“Specific curiosity as a driver of creativity”
The present research examines the causal relationship between specific curiosity and creativity. To explicate this relationship, we introduce the concept of idea linking, a cognitive process that entails using aspects of early ideas as input for subsequent ideas in a sequential manner, such that one idea is a stepping stone to the next.Study 1 demonstrated the causal effect of specific curiosity on creativity.Study 2, a field study of artisans selling handmade goods online, found that experiencing specific curiosity predicts greater next-day creativity.Study 3 demonstrated idea linking as a mechanism for the effect of specific curiosity on creativity.Study 4 further established the impact of idea linking on creativity, finding that it boosted creativity beyond the well-established intervention of brainstorming.We discuss specific curiosity as a state that fuels creativity through idea linking and idea linking as a novel technique for creative idea generation.
(Paper via here and freely available with a Google)

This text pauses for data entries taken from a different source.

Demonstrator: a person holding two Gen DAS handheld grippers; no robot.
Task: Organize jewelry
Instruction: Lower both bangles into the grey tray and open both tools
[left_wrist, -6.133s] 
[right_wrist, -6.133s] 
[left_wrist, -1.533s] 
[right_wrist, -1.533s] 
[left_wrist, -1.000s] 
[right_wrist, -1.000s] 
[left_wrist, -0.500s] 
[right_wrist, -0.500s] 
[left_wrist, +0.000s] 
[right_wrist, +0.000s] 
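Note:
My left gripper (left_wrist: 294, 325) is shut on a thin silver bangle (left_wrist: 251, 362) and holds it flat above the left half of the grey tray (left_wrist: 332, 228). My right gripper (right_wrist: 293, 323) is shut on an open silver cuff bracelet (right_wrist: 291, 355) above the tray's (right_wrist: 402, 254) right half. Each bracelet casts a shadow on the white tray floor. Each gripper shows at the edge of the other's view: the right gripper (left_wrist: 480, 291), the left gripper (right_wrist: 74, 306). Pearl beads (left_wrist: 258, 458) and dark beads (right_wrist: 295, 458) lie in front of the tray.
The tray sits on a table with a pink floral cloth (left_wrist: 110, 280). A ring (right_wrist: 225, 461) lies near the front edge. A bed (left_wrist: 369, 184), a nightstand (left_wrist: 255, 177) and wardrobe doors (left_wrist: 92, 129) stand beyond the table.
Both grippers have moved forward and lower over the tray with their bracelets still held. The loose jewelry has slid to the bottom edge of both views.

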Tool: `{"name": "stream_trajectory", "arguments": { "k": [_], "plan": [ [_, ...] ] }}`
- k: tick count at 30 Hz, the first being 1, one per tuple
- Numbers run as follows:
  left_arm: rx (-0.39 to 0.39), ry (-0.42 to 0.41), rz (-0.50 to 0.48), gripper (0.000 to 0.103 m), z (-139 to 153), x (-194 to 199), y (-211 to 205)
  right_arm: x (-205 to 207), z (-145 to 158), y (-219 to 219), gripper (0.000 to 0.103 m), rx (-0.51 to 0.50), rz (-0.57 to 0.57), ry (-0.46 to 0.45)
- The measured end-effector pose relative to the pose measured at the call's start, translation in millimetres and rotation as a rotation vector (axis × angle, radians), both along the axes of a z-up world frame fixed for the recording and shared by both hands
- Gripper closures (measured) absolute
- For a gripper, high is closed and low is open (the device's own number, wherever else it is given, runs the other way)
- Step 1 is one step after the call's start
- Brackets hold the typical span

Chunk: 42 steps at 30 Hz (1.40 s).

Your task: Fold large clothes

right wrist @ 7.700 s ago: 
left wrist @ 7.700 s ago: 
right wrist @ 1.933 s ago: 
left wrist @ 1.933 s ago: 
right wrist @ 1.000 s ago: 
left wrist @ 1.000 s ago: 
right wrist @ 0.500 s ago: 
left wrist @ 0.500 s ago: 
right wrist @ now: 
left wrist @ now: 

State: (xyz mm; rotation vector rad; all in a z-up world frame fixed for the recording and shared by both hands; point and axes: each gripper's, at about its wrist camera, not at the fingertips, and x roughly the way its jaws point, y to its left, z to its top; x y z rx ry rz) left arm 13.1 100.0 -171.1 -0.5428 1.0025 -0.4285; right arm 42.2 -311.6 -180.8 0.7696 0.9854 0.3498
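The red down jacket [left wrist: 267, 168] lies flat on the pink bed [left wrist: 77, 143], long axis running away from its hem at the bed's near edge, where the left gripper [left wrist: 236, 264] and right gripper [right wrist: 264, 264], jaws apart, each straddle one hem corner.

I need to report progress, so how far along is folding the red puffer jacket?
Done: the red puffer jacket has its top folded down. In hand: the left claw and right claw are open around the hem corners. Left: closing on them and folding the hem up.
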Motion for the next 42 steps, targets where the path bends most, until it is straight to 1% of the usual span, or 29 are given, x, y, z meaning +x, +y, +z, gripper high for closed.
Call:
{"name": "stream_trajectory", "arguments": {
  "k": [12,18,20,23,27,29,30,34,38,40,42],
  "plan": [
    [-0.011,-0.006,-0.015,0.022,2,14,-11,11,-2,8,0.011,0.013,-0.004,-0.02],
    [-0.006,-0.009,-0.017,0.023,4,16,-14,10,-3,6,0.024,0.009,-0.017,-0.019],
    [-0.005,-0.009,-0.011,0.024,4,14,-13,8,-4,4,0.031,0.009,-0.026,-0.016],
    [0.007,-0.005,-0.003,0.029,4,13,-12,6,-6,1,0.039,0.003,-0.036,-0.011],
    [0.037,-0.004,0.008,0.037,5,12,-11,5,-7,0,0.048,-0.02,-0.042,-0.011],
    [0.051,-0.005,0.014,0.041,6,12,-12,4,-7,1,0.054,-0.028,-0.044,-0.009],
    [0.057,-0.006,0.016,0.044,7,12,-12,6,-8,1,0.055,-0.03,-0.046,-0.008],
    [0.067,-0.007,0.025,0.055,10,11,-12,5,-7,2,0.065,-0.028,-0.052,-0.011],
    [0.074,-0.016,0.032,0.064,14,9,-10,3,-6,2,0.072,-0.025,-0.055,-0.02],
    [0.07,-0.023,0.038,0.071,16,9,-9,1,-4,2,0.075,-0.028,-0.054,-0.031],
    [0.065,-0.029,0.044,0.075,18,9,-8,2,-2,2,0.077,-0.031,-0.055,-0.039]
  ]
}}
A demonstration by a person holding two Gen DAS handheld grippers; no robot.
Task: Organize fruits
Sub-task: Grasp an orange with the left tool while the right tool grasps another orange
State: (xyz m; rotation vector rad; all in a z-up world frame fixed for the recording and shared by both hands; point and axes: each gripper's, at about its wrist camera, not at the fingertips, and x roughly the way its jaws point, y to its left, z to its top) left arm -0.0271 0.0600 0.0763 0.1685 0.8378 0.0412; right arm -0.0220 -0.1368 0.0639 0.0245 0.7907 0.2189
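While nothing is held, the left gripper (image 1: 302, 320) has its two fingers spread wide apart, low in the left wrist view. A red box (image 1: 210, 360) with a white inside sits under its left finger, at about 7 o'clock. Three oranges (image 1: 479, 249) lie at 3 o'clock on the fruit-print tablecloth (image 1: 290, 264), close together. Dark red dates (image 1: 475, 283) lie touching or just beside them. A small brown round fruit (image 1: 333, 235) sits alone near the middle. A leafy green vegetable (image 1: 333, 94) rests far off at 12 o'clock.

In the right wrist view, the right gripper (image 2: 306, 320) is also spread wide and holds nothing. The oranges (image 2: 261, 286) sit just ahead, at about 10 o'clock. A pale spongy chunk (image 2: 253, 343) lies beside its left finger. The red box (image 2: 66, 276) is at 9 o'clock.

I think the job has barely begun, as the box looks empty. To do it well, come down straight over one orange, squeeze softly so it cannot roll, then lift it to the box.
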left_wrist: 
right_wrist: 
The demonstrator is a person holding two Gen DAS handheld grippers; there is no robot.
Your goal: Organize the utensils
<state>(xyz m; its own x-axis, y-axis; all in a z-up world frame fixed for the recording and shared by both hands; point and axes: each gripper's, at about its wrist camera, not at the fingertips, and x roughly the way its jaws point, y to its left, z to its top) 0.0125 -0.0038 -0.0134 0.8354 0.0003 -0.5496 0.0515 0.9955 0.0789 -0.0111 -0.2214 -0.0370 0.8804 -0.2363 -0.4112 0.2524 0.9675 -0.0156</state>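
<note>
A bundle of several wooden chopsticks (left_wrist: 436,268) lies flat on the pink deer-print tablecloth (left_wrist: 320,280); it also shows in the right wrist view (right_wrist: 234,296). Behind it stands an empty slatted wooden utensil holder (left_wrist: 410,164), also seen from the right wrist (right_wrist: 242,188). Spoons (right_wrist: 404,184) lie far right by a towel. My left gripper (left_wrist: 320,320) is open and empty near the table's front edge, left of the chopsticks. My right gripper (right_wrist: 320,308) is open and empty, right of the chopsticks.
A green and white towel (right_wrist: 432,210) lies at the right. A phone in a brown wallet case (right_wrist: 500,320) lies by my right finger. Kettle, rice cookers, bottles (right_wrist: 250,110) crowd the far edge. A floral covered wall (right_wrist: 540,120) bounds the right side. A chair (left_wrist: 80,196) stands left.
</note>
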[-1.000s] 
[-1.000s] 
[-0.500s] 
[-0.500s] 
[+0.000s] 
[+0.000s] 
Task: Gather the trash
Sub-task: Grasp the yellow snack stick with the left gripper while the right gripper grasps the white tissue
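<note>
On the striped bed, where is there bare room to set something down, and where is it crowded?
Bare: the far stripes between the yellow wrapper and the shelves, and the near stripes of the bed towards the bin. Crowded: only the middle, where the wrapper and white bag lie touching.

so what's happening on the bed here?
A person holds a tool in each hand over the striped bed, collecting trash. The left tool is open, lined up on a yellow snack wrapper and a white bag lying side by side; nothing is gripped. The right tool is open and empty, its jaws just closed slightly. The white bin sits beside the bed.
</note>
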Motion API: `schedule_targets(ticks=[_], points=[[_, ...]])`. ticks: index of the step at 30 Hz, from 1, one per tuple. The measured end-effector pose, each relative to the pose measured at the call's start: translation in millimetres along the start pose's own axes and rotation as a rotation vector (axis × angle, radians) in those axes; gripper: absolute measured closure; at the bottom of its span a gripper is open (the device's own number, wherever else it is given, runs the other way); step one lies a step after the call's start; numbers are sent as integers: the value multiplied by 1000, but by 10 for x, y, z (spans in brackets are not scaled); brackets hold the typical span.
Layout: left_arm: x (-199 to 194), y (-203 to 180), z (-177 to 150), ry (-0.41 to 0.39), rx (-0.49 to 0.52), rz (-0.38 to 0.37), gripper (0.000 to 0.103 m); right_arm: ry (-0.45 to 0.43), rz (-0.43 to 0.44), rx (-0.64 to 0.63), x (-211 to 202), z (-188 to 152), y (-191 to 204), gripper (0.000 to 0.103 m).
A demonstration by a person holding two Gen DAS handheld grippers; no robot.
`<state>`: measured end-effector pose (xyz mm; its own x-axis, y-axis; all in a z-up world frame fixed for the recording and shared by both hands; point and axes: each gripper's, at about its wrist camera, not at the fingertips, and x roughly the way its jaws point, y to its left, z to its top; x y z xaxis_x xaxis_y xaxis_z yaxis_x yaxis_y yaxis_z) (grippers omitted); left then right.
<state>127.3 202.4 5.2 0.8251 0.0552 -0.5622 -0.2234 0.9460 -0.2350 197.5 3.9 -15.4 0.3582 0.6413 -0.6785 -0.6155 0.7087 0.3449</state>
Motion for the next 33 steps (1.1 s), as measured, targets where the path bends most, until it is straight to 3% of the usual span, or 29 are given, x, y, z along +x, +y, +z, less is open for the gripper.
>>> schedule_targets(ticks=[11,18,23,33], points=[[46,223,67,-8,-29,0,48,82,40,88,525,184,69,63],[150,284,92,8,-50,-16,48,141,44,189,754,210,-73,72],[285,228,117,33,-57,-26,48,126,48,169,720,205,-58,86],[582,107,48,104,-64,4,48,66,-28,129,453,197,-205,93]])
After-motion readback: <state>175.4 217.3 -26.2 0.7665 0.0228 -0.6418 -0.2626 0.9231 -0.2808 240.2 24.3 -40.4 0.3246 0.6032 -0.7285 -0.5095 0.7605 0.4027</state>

Some interesting insights from this:
- Maintaining an active list of “open questions” might make you more creative. Is there a way to reframe your general interests into a list of questions? I did something a bit like that with my areas of inquiry post recently
- Doing things leads to questions leads to creativity leads to doing things…. There’s a nice virtuous cycle here where finding specific problems - i.e. specific questions leads you into a positive cycle of curiousity and creativity…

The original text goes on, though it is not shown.